[Work instructions]
Output, exactly as written, the lines below from the one that has "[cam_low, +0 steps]" through the one that has "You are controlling"; nothing else, and no pictures.

[Stored data]
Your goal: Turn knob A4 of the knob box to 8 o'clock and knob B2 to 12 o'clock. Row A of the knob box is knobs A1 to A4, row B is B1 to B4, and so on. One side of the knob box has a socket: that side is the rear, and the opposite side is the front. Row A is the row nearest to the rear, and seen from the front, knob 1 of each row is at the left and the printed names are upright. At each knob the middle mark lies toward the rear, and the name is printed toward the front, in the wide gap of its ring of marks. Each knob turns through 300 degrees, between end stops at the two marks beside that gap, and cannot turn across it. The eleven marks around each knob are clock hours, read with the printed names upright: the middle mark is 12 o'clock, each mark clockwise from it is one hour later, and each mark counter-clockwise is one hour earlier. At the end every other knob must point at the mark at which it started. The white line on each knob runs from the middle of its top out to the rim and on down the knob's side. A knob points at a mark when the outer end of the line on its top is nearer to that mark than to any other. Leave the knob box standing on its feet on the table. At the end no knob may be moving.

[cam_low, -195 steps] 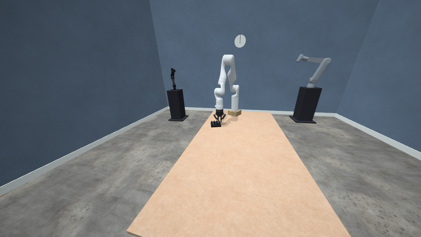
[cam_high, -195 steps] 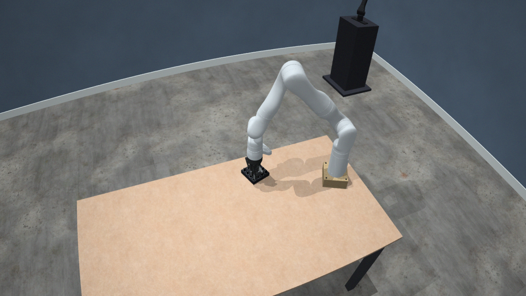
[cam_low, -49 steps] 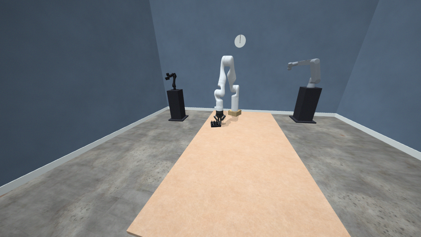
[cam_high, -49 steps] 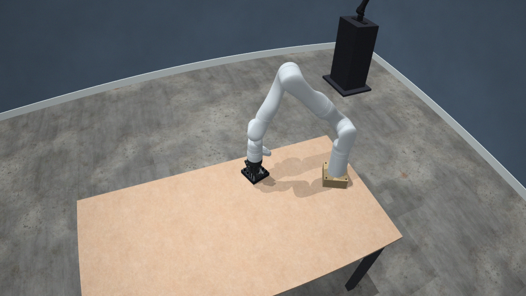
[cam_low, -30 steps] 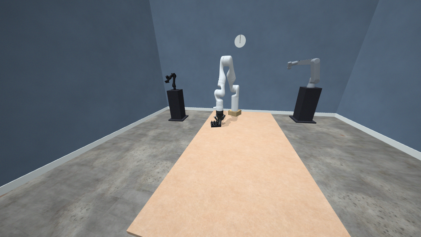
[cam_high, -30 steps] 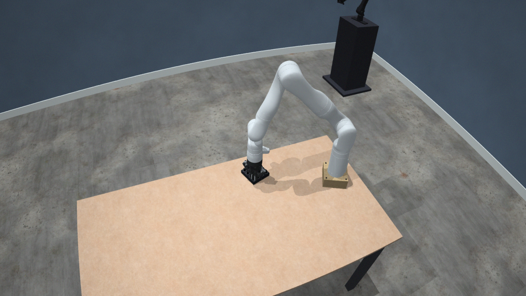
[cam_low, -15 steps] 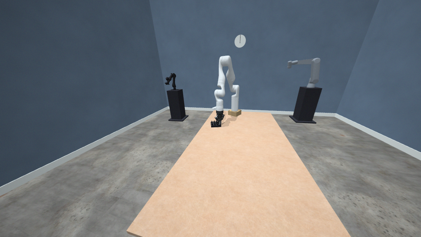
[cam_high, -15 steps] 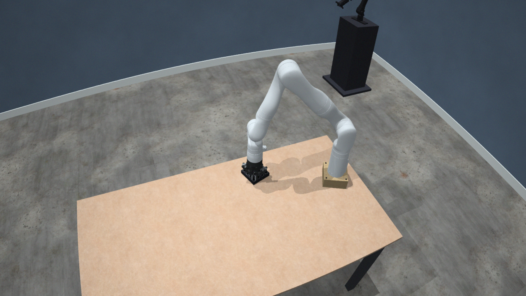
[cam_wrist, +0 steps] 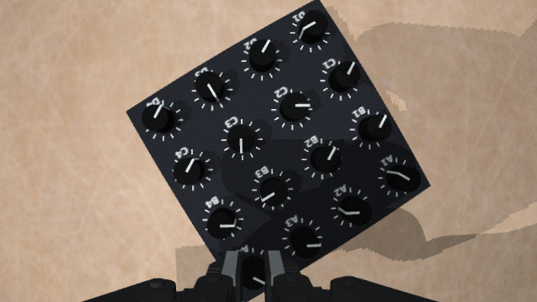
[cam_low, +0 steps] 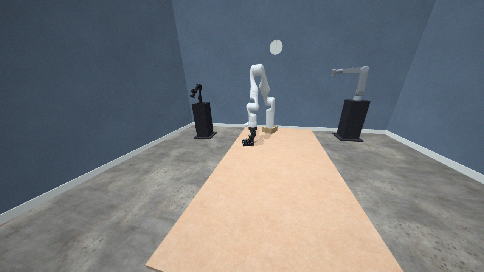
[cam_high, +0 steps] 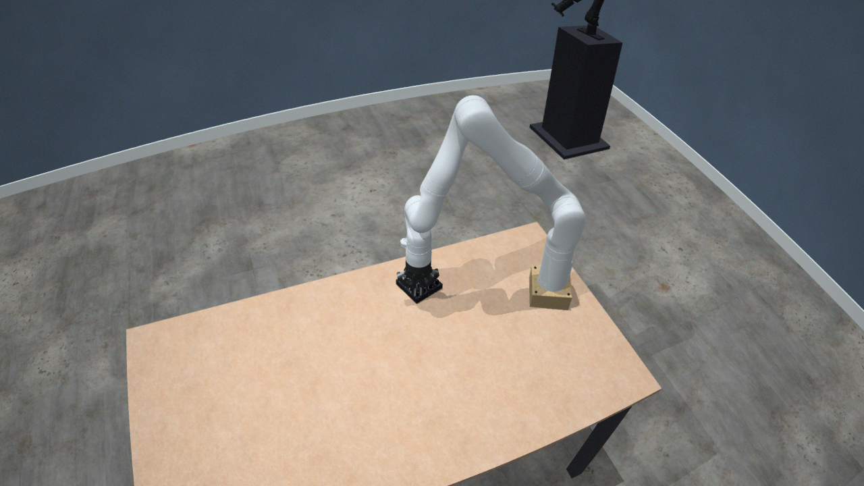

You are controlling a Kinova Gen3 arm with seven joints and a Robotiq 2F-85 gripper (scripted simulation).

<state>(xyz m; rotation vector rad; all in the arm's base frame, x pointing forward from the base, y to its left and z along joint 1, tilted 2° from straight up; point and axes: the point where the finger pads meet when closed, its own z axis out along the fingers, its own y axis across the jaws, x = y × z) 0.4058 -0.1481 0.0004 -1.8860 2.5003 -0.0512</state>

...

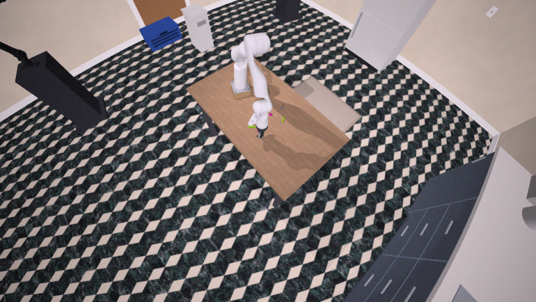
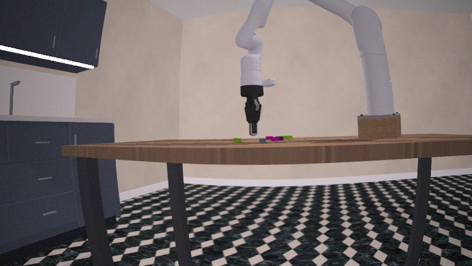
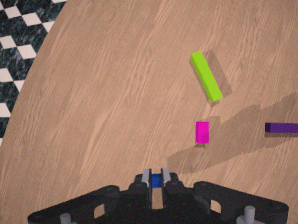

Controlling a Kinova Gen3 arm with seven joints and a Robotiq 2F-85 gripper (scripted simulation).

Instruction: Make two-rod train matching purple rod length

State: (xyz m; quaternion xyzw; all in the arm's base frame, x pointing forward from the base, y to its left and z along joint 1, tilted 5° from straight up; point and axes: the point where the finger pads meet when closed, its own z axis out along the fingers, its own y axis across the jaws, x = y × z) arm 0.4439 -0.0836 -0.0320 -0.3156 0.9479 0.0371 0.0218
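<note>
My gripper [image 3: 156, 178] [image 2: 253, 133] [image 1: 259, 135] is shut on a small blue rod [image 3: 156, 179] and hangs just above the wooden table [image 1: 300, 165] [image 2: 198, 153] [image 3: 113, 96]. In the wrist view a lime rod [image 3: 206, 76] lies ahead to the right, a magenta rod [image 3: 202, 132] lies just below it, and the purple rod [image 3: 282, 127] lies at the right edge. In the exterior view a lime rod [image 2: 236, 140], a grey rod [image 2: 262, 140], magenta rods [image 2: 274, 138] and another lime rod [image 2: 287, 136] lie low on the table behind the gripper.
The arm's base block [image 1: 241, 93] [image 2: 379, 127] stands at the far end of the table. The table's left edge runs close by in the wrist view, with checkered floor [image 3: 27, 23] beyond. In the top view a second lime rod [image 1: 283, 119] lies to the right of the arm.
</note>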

[Finished task]
[cam_low, +0 steps] 
[cam_high, +0 steps] 

You are controlling a Kinova Gen3 arm with seven joints and a Robotiq 2F-85 gripper (scripted simulation).

The output requires no further additions.